Htop 在 "VIRT" 中为 "vagrant ssh" 说“530G”
Htop says "530G" in "VIRT" for "vagrant ssh"
我在带有 ubuntu64 16.04 的 MacOS 上使用 Vagrant。 运行 htop
,我可以看到 vagrant ssh
进程实际上可以使用 530G(在 VIRT
列中)。
这是Vagrant的正常行为吗?我应该恐慌吗?在具有 120G 磁盘和 16G RAM 的 mac 上实际上有 530G 是 "normal" 吗?还是我没看懂VIRT
的意思?
vagrant box运行在virtual box上,只分配了1G内存。
回答者chrisroberts on github:
Hi! I was able to reproduce this behavior, but with any vagrant command executed. The vagrant ssh command is the easiest to see this behavior simply because the process is left running for as long as the ssh session is alive.
The tl;dr version of below is simply: Don't worry about it. VIRT isn't allocated memory. If it were, you would either need massive swap space, or nothing would be working.
So, what's going on here? The vagrant installer includes a small go executable (vagrant) whose job is to setup the current environment with the proper locations of everything it needs. The installers bin directory, the lib directory for ruby and all the other friends, all the gems, and the vagrant gem itself. Once it has all this configured, it spawns off a new process, the actual Ruby vagrant process.
Because your example was referencing vagrant ssh, and as was previously pointed out (#7296 (comment)) a Kernel.exec happens meaning the Ruby process does not persist, I figured it must be the wrapper that was the culprit. After a bit of searching (mostly to find Whosebug items saying "don't worry about VIRT") I stumbled upon:
They refer to the golang FAQ that talks about a bunch of VIRT being claimed up front and it not being a big deal, but never any absolutes about how much was actually being claimed. A link to lwn was dropped in there (keybase/keybase-issues#1908 (comment)) regarding golang's behavior on startup of claiming a huge chunk of VIRT, but still everything referenced a much lower amount than I was seeing locally. So I decided to go dig into the golang runtime code, and within malloc.go we find the answer:
The why it's happening is because of the go wrapper used to start vagrant. Because the VIRT you see is simply a reservation and not actually allocated, it's not a problem and not something that should be worried about.
(There are some interesting conversations on the golang ML around the pros and cons of this approach, all pretty great reads).
这只是一个 copy/paste(并加粗了 TLDR),希望它能帮助其他人。
我在带有 ubuntu64 16.04 的 MacOS 上使用 Vagrant。 运行 htop
,我可以看到 vagrant ssh
进程实际上可以使用 530G(在 VIRT
列中)。
这是Vagrant的正常行为吗?我应该恐慌吗?在具有 120G 磁盘和 16G RAM 的 mac 上实际上有 530G 是 "normal" 吗?还是我没看懂VIRT
的意思?
vagrant box运行在virtual box上,只分配了1G内存。
回答者chrisroberts on github:
Hi! I was able to reproduce this behavior, but with any vagrant command executed. The vagrant ssh command is the easiest to see this behavior simply because the process is left running for as long as the ssh session is alive.
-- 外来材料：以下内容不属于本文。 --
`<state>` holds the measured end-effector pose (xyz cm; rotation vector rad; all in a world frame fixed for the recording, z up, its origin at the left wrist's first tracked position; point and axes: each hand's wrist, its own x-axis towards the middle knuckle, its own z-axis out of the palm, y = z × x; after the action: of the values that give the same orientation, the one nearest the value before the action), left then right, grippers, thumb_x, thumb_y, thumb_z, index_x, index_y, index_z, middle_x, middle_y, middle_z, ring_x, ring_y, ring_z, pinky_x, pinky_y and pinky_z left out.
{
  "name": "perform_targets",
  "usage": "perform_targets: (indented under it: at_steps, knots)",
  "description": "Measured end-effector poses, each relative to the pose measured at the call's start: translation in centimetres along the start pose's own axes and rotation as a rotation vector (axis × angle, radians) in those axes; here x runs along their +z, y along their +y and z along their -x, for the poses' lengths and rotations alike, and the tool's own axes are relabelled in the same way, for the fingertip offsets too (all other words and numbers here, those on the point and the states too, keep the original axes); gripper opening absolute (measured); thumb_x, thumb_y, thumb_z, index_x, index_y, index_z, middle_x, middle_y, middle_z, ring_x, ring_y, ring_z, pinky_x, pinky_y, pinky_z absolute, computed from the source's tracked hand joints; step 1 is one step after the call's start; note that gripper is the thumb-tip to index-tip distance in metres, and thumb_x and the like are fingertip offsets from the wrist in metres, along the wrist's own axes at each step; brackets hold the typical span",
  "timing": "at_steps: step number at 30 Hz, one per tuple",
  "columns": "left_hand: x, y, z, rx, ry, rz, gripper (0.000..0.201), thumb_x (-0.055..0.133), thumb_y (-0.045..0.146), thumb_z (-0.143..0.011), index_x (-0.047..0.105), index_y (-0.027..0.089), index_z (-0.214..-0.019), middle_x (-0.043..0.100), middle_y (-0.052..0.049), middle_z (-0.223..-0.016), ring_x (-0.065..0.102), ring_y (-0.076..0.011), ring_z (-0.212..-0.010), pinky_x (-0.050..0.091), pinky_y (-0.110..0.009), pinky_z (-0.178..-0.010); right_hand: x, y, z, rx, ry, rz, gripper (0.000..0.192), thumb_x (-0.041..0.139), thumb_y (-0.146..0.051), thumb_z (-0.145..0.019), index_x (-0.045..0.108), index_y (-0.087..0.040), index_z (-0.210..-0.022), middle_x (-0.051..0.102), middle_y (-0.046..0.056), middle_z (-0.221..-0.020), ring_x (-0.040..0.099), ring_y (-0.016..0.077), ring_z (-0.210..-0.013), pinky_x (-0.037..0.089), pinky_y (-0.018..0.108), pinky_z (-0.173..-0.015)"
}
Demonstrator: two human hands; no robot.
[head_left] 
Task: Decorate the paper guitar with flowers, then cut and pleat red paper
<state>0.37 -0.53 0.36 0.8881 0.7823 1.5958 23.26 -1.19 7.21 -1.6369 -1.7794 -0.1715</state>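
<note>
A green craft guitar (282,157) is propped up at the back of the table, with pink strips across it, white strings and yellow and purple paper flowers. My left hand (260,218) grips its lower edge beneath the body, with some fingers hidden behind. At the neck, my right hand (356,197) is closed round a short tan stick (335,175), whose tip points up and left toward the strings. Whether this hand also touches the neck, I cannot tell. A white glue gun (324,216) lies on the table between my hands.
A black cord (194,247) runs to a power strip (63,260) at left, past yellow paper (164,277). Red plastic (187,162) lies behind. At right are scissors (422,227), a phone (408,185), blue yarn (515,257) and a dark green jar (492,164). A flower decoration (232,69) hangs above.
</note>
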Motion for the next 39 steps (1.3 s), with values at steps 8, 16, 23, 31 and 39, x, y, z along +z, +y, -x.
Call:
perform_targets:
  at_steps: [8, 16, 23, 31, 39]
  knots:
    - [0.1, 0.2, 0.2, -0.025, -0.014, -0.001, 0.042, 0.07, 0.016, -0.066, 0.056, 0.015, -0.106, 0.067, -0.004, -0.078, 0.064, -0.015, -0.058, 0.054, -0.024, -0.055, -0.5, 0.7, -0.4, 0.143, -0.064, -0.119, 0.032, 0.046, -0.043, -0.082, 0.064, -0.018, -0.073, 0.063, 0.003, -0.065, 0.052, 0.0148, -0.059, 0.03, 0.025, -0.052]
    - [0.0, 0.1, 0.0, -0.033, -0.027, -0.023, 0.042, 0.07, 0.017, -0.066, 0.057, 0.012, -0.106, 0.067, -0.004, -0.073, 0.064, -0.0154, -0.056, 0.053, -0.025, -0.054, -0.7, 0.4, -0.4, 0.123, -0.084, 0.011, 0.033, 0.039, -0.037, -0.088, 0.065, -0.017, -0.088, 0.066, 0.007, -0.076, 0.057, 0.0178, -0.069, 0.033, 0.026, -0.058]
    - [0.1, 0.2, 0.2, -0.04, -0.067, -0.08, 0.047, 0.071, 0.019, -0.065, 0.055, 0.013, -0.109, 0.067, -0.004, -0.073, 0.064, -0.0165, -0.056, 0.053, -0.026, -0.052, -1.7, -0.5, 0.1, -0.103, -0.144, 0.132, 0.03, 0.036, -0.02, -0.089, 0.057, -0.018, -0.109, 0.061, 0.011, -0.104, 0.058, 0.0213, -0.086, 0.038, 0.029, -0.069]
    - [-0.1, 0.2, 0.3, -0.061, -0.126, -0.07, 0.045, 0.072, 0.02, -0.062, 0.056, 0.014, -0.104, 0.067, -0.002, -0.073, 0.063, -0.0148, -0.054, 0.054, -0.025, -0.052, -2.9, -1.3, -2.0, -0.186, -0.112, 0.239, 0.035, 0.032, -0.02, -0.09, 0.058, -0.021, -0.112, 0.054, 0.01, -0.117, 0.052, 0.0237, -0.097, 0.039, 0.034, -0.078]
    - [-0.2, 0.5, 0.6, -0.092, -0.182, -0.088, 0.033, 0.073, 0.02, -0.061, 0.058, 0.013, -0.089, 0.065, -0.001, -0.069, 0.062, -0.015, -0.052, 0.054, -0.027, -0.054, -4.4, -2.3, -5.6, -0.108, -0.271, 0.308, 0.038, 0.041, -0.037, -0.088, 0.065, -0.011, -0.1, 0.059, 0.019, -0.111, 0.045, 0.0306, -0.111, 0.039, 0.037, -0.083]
The tl;dr version of below is simply: Don't worry about it. VIRT isn't allocated memory. If it were, you would either need massive swap space, or nothing would be working.
So, what's going on here? The vagrant installer includes a small go executable (vagrant) whose job is to setup the current environment with the proper locations of everything it needs. The installers bin directory, the lib directory for ruby and all the other friends, all the gems, and the vagrant gem itself. Once it has all this configured, it spawns off a new process, the actual Ruby vagrant process.
Because your example was referencing vagrant ssh, and as was previously pointed out (#7296 (comment)) a Kernel.exec happens meaning the Ruby process does not persist, I figured it must be the wrapper that was the culprit. After a bit of searching (mostly to find Whosebug items saying "don't worry about VIRT") I stumbled upon:
They refer to the golang FAQ that talks about a bunch of VIRT being claimed up front and it not being a big deal, but never any absolutes about how much was actually being claimed. A link to lwn was dropped in there (keybase/keybase-issues#1908 (comment)) regarding golang's behavior on startup of claiming a huge chunk of VIRT, but still everything referenced a much lower amount than I was seeing locally. So I decided to go dig into the golang runtime code, and within malloc.go we find the answer:
The why it's happening is because of the go wrapper used to start vagrant. Because the VIRT you see is simply a reservation and not actually allocated, it's not a problem and not something that should be worried about.
(There are some interesting conversations on the golang ML around the pros and cons of this approach, all pretty great reads).
这只是一个 copy/paste(并加粗了 TLDR),希望它能帮助其他人。